_The task:_ If a line in the records below contains the word "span", return that line.

(Items listed in a dataset)
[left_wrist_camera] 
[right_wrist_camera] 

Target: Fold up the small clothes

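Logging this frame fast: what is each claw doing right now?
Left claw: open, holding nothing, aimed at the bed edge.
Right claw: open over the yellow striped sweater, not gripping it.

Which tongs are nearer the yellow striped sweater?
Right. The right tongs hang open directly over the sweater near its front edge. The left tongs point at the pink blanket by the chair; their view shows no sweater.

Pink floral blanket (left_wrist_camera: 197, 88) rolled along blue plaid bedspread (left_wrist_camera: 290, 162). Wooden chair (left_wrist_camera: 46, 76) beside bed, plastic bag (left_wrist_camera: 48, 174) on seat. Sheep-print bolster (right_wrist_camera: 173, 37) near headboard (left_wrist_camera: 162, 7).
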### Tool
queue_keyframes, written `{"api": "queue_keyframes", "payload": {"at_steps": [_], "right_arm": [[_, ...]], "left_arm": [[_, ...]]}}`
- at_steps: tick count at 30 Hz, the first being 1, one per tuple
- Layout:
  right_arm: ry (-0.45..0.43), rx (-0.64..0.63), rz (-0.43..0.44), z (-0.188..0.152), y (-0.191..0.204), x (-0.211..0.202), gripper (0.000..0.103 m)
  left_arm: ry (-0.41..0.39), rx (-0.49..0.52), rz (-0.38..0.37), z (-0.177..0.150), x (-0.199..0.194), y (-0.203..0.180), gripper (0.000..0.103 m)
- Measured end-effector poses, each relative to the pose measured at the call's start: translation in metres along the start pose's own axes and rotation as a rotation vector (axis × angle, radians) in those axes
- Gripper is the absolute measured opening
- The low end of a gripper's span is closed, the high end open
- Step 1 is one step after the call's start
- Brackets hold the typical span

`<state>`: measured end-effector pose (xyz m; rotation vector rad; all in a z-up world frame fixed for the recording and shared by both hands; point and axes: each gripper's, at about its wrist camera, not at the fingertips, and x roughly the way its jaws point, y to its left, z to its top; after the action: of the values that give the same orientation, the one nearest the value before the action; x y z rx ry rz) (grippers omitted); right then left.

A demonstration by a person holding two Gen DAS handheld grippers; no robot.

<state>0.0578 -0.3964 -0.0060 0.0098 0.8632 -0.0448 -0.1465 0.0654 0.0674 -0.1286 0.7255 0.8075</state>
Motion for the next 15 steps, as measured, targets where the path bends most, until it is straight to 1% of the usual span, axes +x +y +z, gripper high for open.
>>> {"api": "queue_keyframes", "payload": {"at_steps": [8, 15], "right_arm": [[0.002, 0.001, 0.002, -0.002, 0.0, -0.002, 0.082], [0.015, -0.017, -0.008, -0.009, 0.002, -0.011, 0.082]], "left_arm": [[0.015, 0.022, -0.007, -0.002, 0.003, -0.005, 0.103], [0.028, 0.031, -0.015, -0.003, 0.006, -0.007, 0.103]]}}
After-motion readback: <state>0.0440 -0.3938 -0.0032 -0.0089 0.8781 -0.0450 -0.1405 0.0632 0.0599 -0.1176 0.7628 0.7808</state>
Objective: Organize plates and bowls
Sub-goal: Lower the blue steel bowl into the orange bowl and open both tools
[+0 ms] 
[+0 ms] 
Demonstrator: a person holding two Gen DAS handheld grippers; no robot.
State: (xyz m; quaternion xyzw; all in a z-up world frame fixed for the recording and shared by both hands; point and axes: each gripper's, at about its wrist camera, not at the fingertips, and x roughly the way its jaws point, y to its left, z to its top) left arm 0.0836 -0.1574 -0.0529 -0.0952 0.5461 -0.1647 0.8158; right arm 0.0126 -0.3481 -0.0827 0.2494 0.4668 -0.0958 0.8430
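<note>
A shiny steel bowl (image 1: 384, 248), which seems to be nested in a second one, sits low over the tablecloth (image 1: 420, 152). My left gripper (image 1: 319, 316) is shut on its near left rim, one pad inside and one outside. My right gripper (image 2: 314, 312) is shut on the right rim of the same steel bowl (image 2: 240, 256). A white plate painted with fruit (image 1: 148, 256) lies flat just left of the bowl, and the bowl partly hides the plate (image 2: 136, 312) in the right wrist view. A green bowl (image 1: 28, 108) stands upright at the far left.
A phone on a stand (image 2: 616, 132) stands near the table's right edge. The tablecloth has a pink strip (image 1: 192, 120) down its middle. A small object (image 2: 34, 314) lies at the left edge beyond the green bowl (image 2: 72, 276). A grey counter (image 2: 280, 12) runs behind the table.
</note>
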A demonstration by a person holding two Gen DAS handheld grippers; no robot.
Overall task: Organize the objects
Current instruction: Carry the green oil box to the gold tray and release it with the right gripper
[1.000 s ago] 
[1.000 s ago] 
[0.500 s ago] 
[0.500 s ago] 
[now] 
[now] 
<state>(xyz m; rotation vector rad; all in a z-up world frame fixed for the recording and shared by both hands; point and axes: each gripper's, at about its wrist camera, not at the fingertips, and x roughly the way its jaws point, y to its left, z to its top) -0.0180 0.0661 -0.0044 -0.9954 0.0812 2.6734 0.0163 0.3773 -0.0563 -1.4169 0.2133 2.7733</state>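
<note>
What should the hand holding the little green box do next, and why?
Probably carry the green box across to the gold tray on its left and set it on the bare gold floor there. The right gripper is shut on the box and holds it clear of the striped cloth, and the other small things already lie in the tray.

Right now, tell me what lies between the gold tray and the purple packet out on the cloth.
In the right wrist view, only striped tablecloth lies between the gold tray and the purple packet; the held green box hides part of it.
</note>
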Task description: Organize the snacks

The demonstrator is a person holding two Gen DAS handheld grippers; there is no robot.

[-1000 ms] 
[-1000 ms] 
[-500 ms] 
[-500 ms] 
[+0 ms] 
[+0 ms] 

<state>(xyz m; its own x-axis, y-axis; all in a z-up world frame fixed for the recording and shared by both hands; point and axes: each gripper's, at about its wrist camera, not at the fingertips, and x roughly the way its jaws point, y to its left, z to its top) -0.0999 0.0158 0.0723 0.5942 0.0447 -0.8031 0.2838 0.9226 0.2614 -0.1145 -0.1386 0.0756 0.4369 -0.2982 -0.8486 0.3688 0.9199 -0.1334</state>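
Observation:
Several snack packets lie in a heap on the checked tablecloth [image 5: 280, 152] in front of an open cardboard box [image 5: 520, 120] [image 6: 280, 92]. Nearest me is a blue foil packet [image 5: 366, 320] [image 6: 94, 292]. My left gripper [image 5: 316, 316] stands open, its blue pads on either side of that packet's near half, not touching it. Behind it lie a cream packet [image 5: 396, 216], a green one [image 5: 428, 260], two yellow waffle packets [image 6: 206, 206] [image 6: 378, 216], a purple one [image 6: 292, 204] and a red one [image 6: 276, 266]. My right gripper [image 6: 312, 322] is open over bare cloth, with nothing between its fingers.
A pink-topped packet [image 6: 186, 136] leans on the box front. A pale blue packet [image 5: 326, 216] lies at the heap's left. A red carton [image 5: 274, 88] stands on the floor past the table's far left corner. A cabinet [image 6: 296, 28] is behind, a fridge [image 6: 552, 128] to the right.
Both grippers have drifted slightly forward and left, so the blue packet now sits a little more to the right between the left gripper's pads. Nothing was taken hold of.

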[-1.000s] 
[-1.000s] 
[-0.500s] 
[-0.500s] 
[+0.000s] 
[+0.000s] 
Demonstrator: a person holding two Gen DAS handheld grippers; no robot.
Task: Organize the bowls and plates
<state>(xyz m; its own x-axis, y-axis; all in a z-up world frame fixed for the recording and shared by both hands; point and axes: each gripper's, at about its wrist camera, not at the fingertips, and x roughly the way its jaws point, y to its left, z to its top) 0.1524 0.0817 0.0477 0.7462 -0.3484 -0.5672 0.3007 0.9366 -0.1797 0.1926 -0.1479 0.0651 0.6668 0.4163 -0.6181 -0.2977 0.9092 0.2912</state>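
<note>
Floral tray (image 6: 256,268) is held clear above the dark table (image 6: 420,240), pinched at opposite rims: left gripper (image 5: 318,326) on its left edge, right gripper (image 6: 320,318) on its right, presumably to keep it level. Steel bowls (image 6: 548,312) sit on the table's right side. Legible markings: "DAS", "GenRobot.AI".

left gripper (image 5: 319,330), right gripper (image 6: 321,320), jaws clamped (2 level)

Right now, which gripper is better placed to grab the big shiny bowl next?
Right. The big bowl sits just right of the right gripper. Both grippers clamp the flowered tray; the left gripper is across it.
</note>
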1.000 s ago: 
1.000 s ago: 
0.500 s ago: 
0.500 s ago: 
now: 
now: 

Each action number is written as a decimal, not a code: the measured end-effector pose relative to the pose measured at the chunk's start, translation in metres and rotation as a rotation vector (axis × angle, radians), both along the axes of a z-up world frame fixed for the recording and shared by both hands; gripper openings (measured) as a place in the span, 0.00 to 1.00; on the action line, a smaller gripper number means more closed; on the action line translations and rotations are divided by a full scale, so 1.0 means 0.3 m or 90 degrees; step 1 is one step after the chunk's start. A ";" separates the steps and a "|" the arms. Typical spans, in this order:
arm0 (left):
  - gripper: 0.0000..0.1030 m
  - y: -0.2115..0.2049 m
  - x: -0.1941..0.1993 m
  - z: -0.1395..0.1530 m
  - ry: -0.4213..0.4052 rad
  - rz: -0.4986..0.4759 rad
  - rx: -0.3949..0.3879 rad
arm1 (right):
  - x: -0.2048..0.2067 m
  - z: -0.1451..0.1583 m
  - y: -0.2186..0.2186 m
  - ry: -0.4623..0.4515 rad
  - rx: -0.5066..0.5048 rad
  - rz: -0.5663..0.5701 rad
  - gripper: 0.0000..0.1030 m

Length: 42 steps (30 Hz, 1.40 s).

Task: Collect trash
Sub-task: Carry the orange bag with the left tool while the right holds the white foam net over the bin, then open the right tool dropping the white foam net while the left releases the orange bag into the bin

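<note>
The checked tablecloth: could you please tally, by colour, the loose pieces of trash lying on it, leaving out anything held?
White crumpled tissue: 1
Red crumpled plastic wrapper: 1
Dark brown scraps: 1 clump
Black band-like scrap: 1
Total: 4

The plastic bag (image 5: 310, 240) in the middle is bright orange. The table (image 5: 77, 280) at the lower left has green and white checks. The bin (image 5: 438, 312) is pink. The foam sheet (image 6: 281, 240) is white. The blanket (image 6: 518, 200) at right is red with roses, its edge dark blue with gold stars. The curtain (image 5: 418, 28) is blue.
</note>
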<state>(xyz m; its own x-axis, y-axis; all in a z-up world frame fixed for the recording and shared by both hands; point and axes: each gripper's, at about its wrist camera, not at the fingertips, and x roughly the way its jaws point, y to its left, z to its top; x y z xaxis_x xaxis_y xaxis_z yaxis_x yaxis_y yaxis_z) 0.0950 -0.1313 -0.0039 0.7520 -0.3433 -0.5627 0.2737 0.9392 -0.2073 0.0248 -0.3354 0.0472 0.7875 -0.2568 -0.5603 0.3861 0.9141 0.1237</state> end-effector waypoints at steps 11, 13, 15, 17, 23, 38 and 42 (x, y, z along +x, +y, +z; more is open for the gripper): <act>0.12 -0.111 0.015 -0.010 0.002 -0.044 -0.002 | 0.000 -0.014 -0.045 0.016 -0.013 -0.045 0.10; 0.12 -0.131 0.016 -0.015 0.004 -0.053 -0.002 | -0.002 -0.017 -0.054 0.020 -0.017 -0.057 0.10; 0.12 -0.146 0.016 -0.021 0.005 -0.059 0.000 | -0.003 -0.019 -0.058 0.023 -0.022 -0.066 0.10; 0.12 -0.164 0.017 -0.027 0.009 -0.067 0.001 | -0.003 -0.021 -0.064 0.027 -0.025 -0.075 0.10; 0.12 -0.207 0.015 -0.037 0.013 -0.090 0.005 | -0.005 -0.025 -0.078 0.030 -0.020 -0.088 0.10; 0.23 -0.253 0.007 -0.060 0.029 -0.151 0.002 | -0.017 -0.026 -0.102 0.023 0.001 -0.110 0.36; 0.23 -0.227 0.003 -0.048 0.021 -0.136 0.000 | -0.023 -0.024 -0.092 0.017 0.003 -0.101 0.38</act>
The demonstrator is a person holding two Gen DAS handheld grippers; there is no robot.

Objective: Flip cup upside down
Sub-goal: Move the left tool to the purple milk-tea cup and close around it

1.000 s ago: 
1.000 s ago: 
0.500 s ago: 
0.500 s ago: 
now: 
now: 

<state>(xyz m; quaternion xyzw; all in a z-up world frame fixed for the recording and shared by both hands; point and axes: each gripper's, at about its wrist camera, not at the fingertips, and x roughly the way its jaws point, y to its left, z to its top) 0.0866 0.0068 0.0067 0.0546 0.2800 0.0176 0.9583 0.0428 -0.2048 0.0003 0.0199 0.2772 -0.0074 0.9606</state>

_Solved problem:_
- The low end of a gripper's span is closed, the high end open
- Brackets hold the typical span
Motion for the next 15 steps, as measured, targets where the path bends most, until it is straight to 1% of the usual span, axes +x +y +z, gripper high for open.
Each action number is written as a decimal, not a code: the measured end-effector pose relative to the pose measured at the chunk's start, translation in metres and rotation as a rotation vector (axis × angle, radians), both along the axes of a z-up world frame fixed for the recording and shared by both hands; gripper openings (measured) as a place in the span, 0.00 to 1.00; on the action line, a smaller gripper number means more closed; on the action line translations and rotations are divided by a full scale, so 1.0 means 0.3 m or 90 degrees; step 1 is one step after the chunk's start. A ";" separates the steps and a "|" the arms. Typical spans, in this order:

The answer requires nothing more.